Elvano menghampiri Hana yang sedang berada di dapur. Pemuda itu mencium punggung tangan wanita tercintanya.
"Ke mana?" tanya Hana sembari menyiapkan makan malam.
"Ulang tahun, Agatha."
"Agatha ulang tahun? Kok kamu gak bilang sih," ujar Hana sedikit kesal.
"Ini bilang."
Wanita paruh baya itu berdecak kesal mendengar jawaban singkat dari putranya. Ditambah wajah datar Elvano membuat Hana menggelengkan kepalanya heran.
"Yaudah, salam buat Agatha. Kadonya nyusul."
"Oke."
...***...
Di tengah-tengah perjalanan, ada beberapa orang yang menghadang Elvano. Kebetulan pemuda itu melewati jalan pintas yang terlihat sepi. Niatnya ingin cepat sampai di cafe rembulan--tempat di mana acara ulang tahun Agatha dilaksanakan--tetapi malah dihadang oleh orang-orang yang sama sekali tidak Elvano kenal.
Elvano turun dari motornya dengan tenang menatap tiga orang lelaki yang sudah berdiri beberapa meter di depannya. Salah satu dari mereka menutupi wajahnya dengan kain hitam, membuat Elvano sama sekali tidak bisa mengenali wajahnya. Dia sendiri bingung, ada apa dengan orang-orang itu? Elvano merasa tidak pernah membuat masalah apapun dengan mereka.
"Mau apa kalian?" tanya Elvano dingin.
Seseorang yang berdiri ditengah-tengah itu tertawa mendengar pertanyaan Elvano.
"Kita? Kita mau nyawa lo," jawab pemuda itu sembari tersenyum miring, tentunya tidak ada yang melihat karena setengah dari wajahnya tertutupi oleh kain hitam.
Dahi Elvano mengernyitkan bingung.
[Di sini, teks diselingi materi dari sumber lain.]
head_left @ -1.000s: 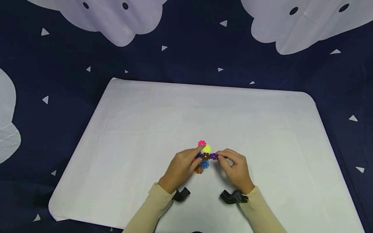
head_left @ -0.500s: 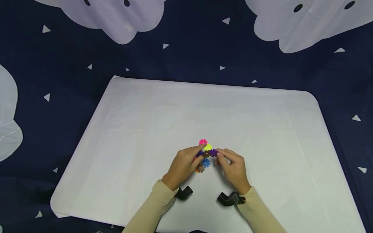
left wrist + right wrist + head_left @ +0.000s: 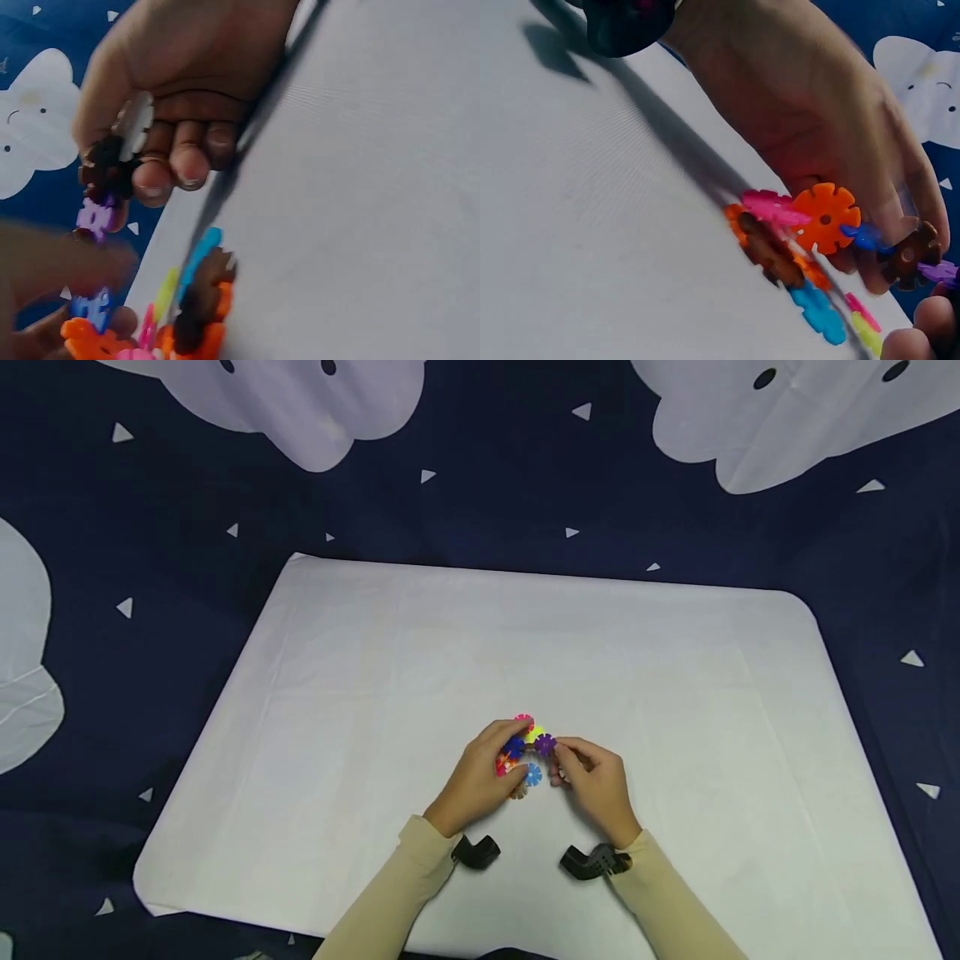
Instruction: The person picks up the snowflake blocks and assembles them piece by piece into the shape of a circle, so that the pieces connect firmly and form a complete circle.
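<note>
**A crooked pull could have split the cluster**

The desk [image 3: 390, 635] spread wide under both hands, so a disc shaken loose would probably have dropped onto it. The left hand [image 3: 476, 777] gripped the cluster [image 3: 825, 217] with thumb and fingers around it; the right hand [image 3: 598, 785] pinched its other end, just beside the purple disc [image 3: 545, 744], with a pale disc [image 3: 137, 124] close against the fingers. The cluster lay between the two hands, over the near part of the desk; whether its lowest discs touched the surface could not be told.

The weak places looked to be the joints, where notched rims met. Twisting the hands unevenly could have popped the purple disc off the brown disc [image 3: 911, 255] next to it, and too hard a squeeze on the left could have skewed the blue disc [image 3: 515, 747].

Against half a second earlier, the left hand had spread wider: its upper finger now covered much of the pink disc [image 3: 524, 717] rather than reaching over the edge of the yellow disc [image 3: 535, 735], and the blue disc showed more fully. The purple disc had come up slightly, and the brown disc was mostly hidden in the head view.
</note>
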Action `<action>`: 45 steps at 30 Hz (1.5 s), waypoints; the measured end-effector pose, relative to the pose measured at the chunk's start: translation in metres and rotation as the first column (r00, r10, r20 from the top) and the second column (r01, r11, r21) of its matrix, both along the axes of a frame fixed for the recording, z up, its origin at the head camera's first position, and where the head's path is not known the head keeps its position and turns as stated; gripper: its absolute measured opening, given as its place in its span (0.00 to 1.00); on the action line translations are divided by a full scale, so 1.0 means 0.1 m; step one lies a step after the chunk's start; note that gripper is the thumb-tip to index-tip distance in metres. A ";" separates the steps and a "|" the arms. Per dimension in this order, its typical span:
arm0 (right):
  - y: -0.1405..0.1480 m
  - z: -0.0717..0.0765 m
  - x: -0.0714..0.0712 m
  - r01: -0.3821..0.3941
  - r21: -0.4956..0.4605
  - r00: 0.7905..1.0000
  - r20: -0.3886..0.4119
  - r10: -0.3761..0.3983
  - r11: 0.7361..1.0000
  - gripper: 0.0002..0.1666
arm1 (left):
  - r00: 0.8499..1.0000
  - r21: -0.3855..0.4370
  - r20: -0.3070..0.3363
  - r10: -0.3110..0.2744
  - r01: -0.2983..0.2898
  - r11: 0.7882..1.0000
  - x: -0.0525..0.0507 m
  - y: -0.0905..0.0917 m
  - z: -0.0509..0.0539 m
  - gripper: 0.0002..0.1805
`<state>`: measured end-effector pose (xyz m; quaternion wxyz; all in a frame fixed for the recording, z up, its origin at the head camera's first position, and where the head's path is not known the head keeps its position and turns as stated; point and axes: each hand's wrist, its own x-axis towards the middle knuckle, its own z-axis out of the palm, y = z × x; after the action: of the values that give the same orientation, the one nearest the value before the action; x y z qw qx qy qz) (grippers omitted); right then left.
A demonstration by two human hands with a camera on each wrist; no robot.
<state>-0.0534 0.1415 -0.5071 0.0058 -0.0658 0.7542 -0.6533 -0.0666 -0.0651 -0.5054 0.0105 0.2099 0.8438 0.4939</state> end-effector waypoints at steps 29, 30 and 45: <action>-0.29 0.12 -0.89 -0.343 -0.151 0.854 0.361 0.374 0.927 0.12 | 0.858 0.445 0.510 -0.058 -0.206 0.871 -0.42 -0.29 0.06 0.18; -0.31 0.12 -0.93 -0.347 -0.131 0.857 0.357 0.371 0.929 0.12 | 0.848 0.474 0.527 -0.056 -0.239 0.847 -0.45 -0.28 0.05 0.19; -0.37 -0.14 -1.11 -0.006 0.280 0.993 -0.109 0.038 0.960 0.14 | 0.798 0.516 0.599 0.067 -0.448 0.730 -1.04 -0.38 -0.17 0.15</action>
<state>-0.1640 0.1049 -0.5213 -0.0205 -0.1096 0.8372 -0.5354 -0.1701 -0.1035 -0.5221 0.1053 -0.0728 0.6084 0.7833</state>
Sebenarnya siapa mereka? Jika dilihat dari penampilannya, sepertinya umur mereka tidak jauh berbeda dengannya.
"Gue gak ada urusan sama kalian."
"Tapi gue ada urusan sama lo!" Pemuda itu membalas pertanyaan Elvano dengan nada tinggi. Terlihat jelas aura permusuhan yang ia perlihatkan.
"Apa maksud lo?"
"Lo udah rebut sesuatu yang seharusnya jadi milik gue," ujar pemuda itu tajam. Tangannya terkepal, tidak sabar ingin melayangkan pukulannya pada Elvano.
"Gak jelas lo," balas Elvano kesal.
"Gak usah banyak omong."
Sosok pemuda itu melangkah maju ke arah Elvano dan langsung melayangkan pukulannya ke rahang Elvano.
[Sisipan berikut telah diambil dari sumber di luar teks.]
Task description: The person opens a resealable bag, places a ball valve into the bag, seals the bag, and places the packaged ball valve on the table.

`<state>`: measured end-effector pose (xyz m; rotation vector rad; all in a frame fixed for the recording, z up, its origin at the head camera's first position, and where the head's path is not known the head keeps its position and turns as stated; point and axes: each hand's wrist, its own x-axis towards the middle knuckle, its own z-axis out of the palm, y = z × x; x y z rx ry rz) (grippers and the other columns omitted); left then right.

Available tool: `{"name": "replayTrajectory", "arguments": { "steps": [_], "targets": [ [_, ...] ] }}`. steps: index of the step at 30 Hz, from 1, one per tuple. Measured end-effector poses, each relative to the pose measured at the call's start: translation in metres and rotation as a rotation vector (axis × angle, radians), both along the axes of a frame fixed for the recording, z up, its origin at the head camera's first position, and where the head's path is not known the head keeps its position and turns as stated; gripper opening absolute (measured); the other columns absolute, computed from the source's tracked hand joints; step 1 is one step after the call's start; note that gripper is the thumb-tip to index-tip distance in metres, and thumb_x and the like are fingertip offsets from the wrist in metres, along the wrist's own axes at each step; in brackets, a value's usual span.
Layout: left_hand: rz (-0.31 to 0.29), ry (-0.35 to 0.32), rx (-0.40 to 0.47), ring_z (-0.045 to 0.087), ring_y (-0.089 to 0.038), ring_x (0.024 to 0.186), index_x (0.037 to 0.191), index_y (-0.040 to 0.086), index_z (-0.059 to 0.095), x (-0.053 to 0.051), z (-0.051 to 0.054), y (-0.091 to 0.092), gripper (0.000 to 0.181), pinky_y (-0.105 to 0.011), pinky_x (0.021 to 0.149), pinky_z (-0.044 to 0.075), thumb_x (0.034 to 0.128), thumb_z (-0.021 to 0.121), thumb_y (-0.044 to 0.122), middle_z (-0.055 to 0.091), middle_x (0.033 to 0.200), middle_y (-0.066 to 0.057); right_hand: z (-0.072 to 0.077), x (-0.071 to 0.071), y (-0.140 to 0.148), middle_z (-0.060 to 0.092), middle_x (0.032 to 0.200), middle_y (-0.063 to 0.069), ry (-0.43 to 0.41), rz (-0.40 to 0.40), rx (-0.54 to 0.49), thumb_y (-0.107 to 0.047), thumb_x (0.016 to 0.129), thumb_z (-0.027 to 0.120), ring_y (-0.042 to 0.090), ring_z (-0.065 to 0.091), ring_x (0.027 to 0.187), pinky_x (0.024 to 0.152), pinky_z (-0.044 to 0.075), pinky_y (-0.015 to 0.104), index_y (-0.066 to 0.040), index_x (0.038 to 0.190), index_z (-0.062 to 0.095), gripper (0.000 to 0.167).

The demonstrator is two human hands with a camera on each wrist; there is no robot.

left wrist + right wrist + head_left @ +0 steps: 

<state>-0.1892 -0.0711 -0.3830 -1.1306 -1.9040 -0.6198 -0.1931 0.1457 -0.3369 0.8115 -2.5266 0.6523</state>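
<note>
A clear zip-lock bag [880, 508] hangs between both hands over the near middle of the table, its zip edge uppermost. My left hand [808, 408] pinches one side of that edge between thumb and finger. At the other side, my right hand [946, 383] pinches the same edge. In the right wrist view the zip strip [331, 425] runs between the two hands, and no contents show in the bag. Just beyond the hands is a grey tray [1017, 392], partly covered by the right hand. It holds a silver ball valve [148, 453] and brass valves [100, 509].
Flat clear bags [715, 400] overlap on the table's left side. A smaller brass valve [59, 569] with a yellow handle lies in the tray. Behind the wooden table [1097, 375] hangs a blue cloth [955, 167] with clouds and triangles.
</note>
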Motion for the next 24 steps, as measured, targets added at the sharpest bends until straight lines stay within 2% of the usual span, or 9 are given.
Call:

"Lemah," ujar pemuda itu mengejek.
Elvano berdiri, dia mulai emosi karena pemuda tidak jelas itu. Langsung saja dia memukul pemuda itu dengan membabi buta.
Bugh
Bugh
Brak
Awalnya Elvano pikir dia akan menang karena berhasil menumbangkan pemuda itu. Tetapi dia salah, dua orang lainnya maju secara bersamaan untuk menahan kedua tangannya. Sedangkan pemuda misterius itu kembali berdiri, tanpa ampun memukuli tubuh Elvano sampai babak belur.
Elvano meringis karena seluruh tubuhnya terasa remuk. Dia tidak bisa kembali melawan karena dua orang yang mengunci pergerakannya.
Setelah puas memukuli Elvano, pemuda itu melepaskannya hingga Elvano jatuh terkapar di jalanan. Wajahnya penuh dengan luka lebam, begitupun dengan tubuhnya. Dia benar-benar tidak sanggup untuk bangkit. Bahkan sekedar mengerakkan tubuhnya saja terasa sangat sakit. Sialan.
Pemuda misterius itu tertawa kencang, merasa kemenangan telah ia dapatkan.
"Hey, ada satu hadiah lagi buat lo." Pemuda itu berjongkok di sebelah tubuh Elvano. Dia menyeringai sebelum mengeluarkan sesuatu dari dalam jaketnya.
"Lo tau ini apa? Iya, pisau. Lo bakal ngerasain gimana nikmatnya pisau ini nusuk ke tubuh lo. Tenang, gak akan sakit kok."
Tubuh Elvano menegang mendengar perkataan pemuda itu, tidak dipungkiri dia merasa takut saat melihat benda tajam itu.
"Apa ada kata-kata terakhir? Buat pacar lo, mungkin?" Pemuda itu terkekeh melihat Elvano yang menatapnya tajam. Ingin sekali Elvano menghajarnya, tetapi apa daya. Dia sama sekali tidak memiliki tenaga. Ia sendirian, sedangkan lawannya tiga orang.
"Gimana? Gak ada kata-kata terakhir? Oke, kita mulai, tenang rasanya nikmat." Pemuda itu menyeringai bak predator yang akan memakan mangsanya.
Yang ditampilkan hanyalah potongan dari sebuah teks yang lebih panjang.